The most serious fact, the Italian rabbis especially deplored, "is that an appeal was introduced to the faithful to pray so that Jews finally recognize "Jesus Christ as the saviour of all men."
 
"The pope is certainly free to decide what he judges the best for his Church and his faithful, but the fact remains that the adoption of such liturgical formula contradicts clearly and dangerously at least forty years of a dialogue often difficult and tormented between Judaism and Catholicism, which so seems to have given no concrete result ", the rabbis said.
 
"This situation forces us to at least a pause of reflection in the dialogue with the Catholics in order to really understand what is their intent.”
'Decades of progress into doubt'
On Wednesday, Rome’s chief rabbi, Riccardo Di Segni said the new text of the Good Friday prayer had put "decades of progress into doubt".

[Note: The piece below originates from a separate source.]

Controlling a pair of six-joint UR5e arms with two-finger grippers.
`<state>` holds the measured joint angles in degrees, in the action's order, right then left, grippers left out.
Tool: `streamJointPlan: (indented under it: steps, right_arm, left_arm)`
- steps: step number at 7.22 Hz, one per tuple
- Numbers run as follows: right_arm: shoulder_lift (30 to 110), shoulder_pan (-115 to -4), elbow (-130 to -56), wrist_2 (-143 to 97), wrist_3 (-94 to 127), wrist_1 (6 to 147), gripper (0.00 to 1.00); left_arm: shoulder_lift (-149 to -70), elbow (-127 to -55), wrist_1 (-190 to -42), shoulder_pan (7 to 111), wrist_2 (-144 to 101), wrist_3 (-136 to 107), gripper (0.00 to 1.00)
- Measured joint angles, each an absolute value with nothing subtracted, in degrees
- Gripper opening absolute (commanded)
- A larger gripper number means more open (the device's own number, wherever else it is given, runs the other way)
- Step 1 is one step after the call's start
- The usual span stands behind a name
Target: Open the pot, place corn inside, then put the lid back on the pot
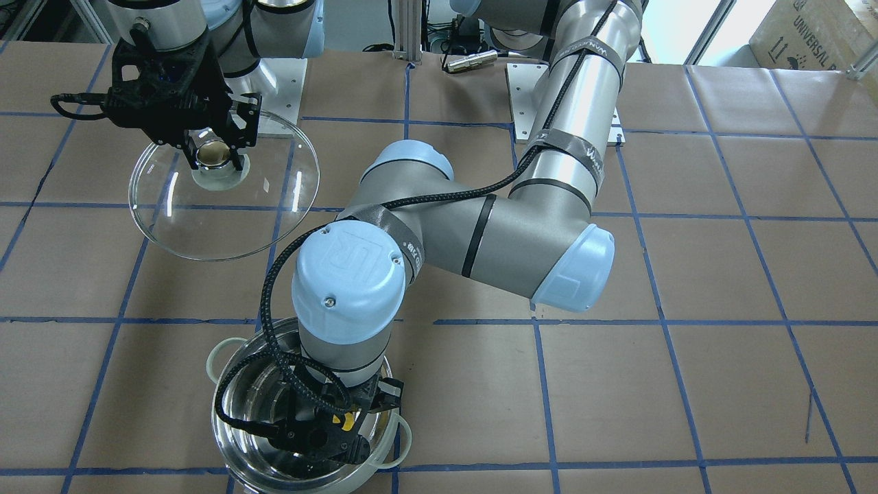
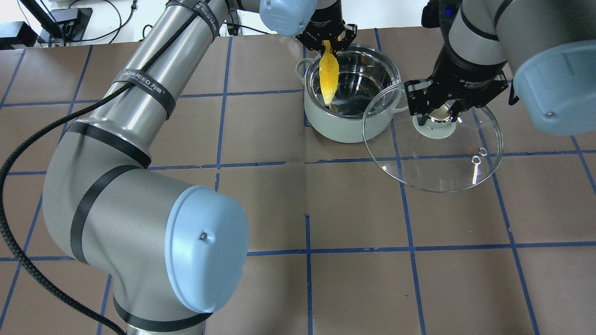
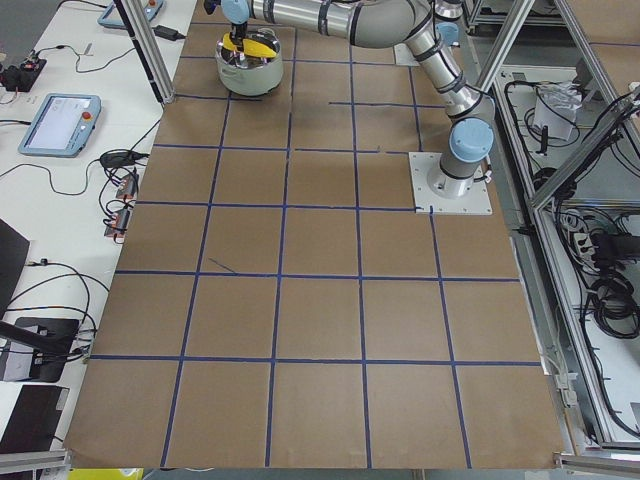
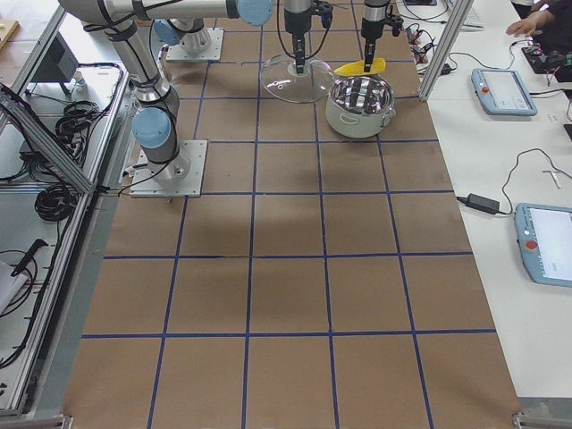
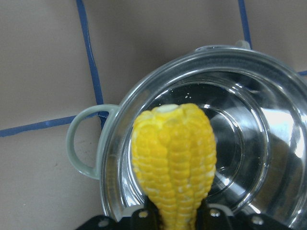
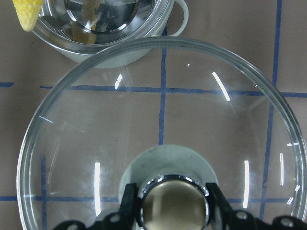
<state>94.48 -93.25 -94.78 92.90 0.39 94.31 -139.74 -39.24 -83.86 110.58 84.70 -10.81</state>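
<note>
The wide round stainless-steel pot [image 2: 335, 128] with the pale grey-green outer wall sits open on the brown paper-covered table [image 2: 260, 209], shiny inside. The left hand [image 2: 327, 41] is pinching one end of the bright yellow kernel-textured toy corn [image 2: 328, 77] — the cob sticks out from the hand over the pot's mouth. In the side views it looks to be above the rim, so not down inside. Over on the robot's right of the pot, the right hand [image 2: 440, 114] is clamped on the pale round knob [image 6: 172, 203] of the clear glass domed lid [image 2: 442, 163], one jaw on either side of it. So the lid is off the pot and just beside it — in the overhead view its edge overlaps the pot's loop handle [image 2: 399, 109]. Can't tell if the lid touches the table
</note>
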Motion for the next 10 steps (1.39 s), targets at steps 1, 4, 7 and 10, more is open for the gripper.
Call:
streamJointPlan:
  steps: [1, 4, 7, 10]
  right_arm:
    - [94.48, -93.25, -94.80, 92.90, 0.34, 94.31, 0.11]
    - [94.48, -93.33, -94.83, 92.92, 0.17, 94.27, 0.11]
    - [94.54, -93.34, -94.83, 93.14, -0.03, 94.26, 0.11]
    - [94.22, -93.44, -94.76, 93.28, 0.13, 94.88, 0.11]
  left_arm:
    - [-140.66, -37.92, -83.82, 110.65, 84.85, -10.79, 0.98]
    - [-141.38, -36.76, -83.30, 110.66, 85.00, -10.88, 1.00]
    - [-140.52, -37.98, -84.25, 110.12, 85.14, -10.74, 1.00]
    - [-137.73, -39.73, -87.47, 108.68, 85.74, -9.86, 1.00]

In an interview in the leading Italian newspaper ‘Cooriere della Sera,’ Cardinal Walter Kasper, the Vatican official in charge of relations with Jews, declared Thursday: "I must say that I don't understand why Jews cannot accept that we can make use of our freedom to formulate our prayers.”
"We think that reasonably this prayer cannot be an obstacle to dialogue because it reflects the faith of the Church and, furthermore, Jews have prayers in their liturgical texts that we Catholics don't like," Kasper, a German cardinal who heads the Vatican office that oversees religious relations with Jews, said.
"One must accept and respect differences," he added.
Kasper said the formula for the prayer came from the writings of St Paul and merely stated that for Christians, Jesus is the messiah and the Son of God.
"We will dialogue with all our strength but surely the object of dialogue cannot be the cancellation of essential differences," he told the newspaper.
Jewish groups complained last year when the Pope issued a decree allowing a wider use of the old-style Latin Mass and a missal, or prayer book, that was phased out after the reforms of the Second Vatican Council, which met from 1962 to 1965. 
They protested against the re-introduction of the old prayer for conversion of the Jews and had asked the Pope to change it.
Major world Jewish organizations such as the Anti-Defamation League (ADL), the American Jewish Committee and The International Jewish Committee on Interreligious Consultations have also criticized the new version.